What needs to be done =>
Repeat exactly, and only, the lines below starting at the line that contains "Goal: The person" and ending at the line that contains "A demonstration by", inclusive of both.

▼

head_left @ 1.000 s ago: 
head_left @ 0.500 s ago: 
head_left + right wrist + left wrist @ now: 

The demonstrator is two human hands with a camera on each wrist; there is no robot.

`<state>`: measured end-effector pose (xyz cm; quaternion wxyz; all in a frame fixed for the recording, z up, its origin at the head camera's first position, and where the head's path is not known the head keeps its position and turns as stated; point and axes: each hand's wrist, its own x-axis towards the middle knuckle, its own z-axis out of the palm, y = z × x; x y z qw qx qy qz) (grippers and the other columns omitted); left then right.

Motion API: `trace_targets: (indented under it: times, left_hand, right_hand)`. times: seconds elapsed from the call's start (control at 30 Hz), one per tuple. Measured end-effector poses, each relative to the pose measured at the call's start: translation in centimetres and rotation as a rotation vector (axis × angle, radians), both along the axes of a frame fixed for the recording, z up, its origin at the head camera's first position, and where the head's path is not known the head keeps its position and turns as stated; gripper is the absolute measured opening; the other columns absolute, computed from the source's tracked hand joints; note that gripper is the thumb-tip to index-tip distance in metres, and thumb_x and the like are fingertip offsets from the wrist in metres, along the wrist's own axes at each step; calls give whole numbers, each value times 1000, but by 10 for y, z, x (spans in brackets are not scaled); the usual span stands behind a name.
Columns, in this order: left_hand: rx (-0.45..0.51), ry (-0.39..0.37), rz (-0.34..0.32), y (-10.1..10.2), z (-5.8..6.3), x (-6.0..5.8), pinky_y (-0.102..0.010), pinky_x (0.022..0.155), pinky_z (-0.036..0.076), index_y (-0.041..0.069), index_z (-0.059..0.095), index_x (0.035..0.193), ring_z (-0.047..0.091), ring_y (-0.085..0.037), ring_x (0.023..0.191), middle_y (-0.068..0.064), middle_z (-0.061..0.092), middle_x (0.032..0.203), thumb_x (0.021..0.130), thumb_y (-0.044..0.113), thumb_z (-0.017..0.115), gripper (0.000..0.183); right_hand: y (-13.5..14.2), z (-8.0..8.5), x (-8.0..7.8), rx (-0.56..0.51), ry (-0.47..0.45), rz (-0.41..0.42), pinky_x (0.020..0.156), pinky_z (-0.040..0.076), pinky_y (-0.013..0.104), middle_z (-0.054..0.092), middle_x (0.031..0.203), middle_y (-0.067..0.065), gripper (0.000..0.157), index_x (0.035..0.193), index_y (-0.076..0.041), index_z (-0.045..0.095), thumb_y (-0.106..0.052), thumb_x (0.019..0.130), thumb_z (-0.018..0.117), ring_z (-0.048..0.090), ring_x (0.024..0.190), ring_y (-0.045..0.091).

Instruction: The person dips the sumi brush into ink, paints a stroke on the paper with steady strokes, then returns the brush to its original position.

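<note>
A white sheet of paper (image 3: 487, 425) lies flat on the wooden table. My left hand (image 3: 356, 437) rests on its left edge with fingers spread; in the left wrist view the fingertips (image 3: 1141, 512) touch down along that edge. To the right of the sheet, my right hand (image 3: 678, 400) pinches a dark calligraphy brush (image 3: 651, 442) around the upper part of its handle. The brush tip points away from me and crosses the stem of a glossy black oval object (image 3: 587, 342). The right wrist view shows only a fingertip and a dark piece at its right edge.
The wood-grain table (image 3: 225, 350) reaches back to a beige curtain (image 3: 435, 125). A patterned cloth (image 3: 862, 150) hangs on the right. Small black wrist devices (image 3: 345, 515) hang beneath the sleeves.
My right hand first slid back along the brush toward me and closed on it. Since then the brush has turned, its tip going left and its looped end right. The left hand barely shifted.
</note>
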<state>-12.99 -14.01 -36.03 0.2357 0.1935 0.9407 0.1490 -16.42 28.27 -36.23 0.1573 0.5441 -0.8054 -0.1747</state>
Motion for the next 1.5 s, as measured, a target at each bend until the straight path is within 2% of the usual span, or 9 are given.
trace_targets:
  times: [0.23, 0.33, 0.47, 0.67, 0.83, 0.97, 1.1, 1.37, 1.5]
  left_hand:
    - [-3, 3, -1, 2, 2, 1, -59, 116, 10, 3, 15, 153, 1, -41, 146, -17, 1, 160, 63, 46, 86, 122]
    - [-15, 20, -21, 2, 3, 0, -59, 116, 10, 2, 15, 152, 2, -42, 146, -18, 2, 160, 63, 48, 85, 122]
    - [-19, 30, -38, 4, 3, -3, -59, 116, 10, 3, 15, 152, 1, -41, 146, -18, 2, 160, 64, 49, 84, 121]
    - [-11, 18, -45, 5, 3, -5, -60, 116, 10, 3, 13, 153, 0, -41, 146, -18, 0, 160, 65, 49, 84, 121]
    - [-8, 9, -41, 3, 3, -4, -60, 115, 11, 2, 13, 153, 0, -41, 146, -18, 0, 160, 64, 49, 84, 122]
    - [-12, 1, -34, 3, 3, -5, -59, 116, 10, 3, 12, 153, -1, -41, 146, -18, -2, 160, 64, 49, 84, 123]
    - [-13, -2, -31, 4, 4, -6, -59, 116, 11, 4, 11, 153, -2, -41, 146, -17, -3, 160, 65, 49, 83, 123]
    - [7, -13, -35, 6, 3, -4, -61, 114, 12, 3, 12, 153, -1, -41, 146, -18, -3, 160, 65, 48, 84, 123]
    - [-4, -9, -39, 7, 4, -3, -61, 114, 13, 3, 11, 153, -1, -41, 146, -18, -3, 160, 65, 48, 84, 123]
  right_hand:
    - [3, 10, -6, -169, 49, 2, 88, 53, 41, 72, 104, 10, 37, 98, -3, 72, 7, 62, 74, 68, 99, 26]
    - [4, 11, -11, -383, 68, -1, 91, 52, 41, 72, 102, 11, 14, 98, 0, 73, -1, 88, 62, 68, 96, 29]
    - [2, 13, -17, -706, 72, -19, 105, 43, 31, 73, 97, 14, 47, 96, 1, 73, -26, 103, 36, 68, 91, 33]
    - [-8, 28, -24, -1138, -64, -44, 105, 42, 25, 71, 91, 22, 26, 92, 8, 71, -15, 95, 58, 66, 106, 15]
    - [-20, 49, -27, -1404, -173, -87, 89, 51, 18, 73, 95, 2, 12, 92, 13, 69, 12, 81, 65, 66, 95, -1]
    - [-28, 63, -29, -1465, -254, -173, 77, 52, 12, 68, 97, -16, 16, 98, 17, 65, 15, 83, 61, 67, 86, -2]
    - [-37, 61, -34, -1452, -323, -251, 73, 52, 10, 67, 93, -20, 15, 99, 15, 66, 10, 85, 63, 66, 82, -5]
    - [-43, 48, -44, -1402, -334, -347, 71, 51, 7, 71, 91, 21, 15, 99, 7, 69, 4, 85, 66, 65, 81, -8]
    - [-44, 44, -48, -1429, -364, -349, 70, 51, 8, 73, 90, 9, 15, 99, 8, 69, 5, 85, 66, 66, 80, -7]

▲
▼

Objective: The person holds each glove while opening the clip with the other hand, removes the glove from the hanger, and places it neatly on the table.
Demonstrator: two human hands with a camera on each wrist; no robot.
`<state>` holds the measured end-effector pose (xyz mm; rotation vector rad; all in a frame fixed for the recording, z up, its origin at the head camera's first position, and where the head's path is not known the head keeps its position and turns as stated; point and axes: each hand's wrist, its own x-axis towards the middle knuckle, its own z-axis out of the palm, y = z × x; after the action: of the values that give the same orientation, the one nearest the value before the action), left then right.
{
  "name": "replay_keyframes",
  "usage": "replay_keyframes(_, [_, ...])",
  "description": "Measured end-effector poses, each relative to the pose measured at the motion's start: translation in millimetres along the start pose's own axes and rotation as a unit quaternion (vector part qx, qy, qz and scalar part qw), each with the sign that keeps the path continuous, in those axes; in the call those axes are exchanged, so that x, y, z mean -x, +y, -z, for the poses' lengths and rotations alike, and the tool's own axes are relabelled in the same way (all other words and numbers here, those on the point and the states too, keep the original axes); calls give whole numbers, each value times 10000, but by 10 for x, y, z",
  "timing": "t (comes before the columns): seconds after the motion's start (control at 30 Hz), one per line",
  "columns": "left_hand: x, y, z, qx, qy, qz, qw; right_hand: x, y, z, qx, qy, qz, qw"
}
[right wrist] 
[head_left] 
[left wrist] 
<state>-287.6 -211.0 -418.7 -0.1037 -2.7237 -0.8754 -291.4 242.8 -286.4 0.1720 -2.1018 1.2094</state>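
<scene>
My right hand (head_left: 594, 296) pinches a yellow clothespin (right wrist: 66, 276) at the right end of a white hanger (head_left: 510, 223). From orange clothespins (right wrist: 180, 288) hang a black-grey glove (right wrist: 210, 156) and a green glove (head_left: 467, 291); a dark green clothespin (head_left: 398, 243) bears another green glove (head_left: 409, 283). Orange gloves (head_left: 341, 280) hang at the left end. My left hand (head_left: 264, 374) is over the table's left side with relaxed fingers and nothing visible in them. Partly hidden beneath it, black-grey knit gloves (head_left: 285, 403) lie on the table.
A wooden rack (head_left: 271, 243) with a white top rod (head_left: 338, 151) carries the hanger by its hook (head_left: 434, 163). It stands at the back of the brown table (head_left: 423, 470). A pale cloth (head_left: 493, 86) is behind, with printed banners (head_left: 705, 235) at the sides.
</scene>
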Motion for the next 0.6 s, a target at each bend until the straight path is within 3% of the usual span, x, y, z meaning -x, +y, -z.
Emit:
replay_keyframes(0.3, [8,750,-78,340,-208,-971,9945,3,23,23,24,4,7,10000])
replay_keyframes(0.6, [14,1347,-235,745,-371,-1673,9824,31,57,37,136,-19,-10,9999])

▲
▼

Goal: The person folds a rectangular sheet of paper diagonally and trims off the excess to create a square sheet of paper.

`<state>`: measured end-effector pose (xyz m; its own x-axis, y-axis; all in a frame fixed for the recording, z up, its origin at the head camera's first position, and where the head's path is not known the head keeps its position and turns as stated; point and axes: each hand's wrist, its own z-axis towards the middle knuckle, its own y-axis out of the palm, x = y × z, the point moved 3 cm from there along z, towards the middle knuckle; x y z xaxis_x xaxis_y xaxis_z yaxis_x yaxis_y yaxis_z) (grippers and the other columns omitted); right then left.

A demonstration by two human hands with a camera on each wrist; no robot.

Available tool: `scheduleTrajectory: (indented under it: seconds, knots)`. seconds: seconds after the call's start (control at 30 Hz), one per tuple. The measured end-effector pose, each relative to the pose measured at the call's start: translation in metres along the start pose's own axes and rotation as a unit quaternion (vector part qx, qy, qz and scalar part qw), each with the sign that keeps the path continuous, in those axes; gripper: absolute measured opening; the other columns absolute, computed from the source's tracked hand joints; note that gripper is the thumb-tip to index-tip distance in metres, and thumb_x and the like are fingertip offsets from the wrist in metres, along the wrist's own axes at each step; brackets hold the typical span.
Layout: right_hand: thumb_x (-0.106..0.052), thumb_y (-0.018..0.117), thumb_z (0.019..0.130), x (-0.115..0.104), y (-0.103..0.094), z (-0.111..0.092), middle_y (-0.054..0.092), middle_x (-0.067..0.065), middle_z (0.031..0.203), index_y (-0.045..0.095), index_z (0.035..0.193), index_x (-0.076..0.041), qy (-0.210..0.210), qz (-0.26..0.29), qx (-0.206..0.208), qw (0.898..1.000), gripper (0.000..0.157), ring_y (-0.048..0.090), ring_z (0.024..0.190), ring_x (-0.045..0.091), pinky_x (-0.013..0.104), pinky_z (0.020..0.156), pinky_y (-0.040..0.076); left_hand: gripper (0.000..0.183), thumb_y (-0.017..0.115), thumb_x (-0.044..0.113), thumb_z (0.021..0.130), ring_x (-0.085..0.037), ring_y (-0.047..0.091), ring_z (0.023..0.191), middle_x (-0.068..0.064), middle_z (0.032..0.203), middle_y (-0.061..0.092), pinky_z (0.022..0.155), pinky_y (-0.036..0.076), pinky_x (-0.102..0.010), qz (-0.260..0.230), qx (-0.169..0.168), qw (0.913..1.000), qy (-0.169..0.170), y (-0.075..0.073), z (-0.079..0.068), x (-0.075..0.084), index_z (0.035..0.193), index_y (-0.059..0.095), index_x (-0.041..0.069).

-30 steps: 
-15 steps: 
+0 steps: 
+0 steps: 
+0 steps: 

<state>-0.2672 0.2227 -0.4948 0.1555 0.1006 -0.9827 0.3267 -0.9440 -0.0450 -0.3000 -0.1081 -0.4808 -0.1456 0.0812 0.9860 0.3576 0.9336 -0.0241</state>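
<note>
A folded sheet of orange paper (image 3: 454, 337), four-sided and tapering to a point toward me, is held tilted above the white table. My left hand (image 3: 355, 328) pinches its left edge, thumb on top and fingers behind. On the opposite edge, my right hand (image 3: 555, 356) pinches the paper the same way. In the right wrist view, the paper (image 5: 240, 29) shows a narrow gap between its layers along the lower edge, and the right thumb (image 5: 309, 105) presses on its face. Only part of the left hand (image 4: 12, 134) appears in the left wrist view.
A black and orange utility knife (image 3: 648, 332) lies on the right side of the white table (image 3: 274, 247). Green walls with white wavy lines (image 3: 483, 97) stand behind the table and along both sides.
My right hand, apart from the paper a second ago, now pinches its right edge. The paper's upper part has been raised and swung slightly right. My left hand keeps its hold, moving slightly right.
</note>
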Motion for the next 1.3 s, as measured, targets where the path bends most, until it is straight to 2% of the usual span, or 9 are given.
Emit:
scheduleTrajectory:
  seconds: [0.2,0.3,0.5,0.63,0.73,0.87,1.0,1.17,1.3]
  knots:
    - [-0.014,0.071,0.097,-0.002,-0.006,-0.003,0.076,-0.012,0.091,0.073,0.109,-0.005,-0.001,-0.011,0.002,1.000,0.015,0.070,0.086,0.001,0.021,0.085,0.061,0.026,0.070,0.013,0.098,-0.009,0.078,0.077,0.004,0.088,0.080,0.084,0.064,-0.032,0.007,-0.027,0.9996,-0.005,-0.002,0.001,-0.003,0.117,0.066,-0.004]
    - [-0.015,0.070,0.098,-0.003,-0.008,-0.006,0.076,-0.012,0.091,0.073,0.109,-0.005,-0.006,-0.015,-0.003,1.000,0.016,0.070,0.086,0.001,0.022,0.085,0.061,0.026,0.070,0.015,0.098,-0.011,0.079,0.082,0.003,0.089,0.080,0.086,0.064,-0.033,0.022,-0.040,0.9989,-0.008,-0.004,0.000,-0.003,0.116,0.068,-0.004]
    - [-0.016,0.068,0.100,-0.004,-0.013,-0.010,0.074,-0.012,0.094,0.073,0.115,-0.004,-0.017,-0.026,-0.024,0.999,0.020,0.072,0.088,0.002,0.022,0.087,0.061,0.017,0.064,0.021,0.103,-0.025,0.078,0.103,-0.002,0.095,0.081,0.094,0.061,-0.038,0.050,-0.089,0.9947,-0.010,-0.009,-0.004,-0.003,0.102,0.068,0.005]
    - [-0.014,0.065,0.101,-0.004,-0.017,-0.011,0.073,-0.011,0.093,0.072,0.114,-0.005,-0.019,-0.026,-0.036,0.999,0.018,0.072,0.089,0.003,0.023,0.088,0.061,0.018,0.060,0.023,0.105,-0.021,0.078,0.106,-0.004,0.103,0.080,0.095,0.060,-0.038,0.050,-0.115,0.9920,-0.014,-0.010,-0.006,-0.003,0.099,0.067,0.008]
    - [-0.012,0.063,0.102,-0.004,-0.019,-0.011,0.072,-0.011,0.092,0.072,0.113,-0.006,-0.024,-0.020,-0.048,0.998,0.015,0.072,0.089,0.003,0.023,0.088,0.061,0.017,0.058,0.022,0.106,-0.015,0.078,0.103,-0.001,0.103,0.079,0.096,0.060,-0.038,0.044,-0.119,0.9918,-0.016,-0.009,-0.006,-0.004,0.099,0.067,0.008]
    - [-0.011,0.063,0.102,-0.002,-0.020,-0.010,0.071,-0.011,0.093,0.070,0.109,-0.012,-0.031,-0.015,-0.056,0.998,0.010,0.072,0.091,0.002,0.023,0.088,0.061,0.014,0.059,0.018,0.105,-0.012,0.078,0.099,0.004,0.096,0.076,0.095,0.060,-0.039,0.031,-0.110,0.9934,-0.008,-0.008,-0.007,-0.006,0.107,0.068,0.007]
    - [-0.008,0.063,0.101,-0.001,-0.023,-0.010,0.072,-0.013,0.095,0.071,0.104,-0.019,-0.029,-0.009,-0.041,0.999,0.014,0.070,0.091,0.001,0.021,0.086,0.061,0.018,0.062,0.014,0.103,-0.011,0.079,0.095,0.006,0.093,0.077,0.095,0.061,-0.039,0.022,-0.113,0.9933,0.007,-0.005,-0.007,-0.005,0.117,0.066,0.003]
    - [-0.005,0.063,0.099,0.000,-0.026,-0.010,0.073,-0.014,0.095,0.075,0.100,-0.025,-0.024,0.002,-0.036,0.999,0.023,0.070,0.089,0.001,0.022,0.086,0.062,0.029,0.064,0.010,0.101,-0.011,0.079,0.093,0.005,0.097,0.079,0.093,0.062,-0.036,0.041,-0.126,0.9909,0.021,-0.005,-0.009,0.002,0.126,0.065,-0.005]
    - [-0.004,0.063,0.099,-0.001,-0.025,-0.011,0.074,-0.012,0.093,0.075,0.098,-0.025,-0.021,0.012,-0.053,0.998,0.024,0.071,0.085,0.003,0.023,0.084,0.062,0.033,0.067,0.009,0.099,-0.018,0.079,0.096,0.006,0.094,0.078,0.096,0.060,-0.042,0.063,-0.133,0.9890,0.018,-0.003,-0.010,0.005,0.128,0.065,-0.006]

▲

Answer area =>
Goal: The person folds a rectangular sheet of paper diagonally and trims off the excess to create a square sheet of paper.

`<state>`: measured end-effector pose (xyz m; its own x-axis, y-axis; all in a frame fixed for the recording, z up, its origin at the head camera's first position, and where the head's path is not known the head keeps its position and turns as stated; point and axes: each hand's wrist, its own z-axis towards the middle knuckle, its own y-axis out of the palm, x = y × z, the point moved 3 cm from there along z, towards the middle knuckle; x y z xaxis_x xaxis_y xaxis_z yaxis_x yaxis_y yaxis_z) (grippers and the other columns omitted); right then left.

A demonstration by two human hands with a camera on each wrist; no robot.

This finishes the output for the exercise.